__WORK REQUIRED__: Starting at the first line of the listing below, repeat each line up to and including the one containing "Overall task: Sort". Leave out pictures.

__DATASET EXCERPT__:
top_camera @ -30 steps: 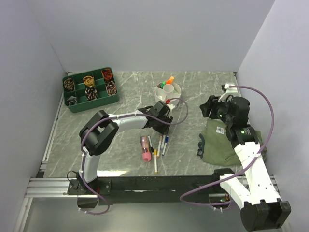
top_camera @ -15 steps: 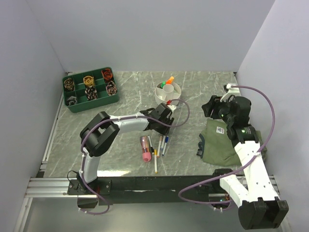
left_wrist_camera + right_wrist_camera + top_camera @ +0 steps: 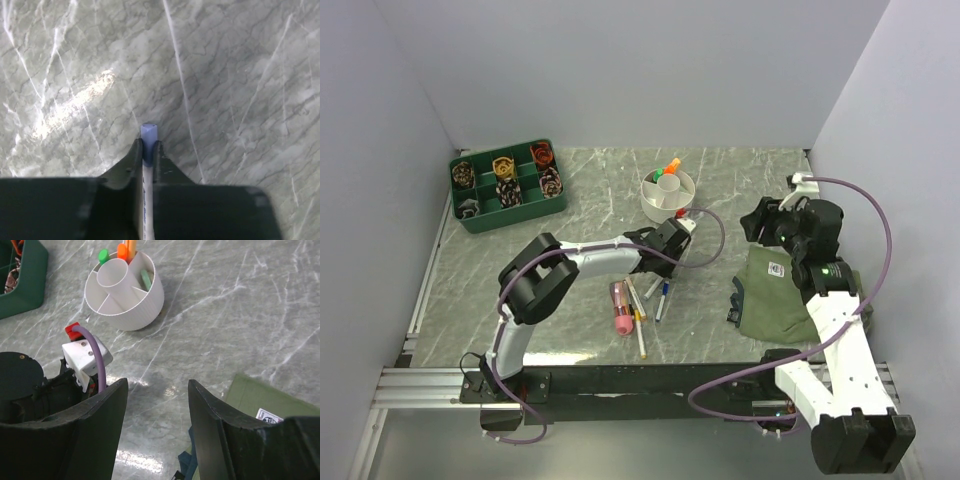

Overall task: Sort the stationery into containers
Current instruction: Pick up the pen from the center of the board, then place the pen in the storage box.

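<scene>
Fingers (image 3: 133, 159) of the left gripper (image 3: 148, 150) clamp a blue-capped white pen (image 3: 149, 134). Over 1 second that gripper has shifted right, now just below the white bowl (image 3: 654, 206) at upper centre, so the drop-off looks near. The right gripper (image 3: 157, 390) hangs spread apart, empty.

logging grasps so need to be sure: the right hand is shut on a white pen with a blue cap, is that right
Not quite: it is the left hand that is shut on the white pen with a blue cap, as the left wrist view shows. The right hand is open and holds nothing.
</scene>
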Controlling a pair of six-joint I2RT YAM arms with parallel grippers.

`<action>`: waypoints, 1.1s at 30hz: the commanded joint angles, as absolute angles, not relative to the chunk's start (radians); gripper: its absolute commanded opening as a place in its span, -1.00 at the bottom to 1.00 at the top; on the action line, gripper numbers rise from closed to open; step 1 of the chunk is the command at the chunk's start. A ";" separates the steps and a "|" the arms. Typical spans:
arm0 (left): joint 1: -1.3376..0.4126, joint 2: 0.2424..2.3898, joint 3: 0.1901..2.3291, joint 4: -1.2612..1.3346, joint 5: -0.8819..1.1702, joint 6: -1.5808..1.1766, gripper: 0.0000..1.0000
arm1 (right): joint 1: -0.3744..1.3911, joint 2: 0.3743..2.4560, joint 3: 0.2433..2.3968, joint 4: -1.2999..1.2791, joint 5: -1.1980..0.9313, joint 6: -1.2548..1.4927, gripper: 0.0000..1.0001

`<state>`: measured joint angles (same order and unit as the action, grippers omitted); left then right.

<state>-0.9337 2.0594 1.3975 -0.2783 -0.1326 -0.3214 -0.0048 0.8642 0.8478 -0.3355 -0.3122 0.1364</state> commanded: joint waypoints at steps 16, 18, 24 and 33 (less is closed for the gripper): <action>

__RESPONSE__:
top_camera @ -30 steps: 
top_camera @ -15 steps: 
left_wrist_camera + right_wrist_camera + top_camera @ +0 steps: 

Overall task: Sort the stationery into containers

Nothing further is required for this exercise.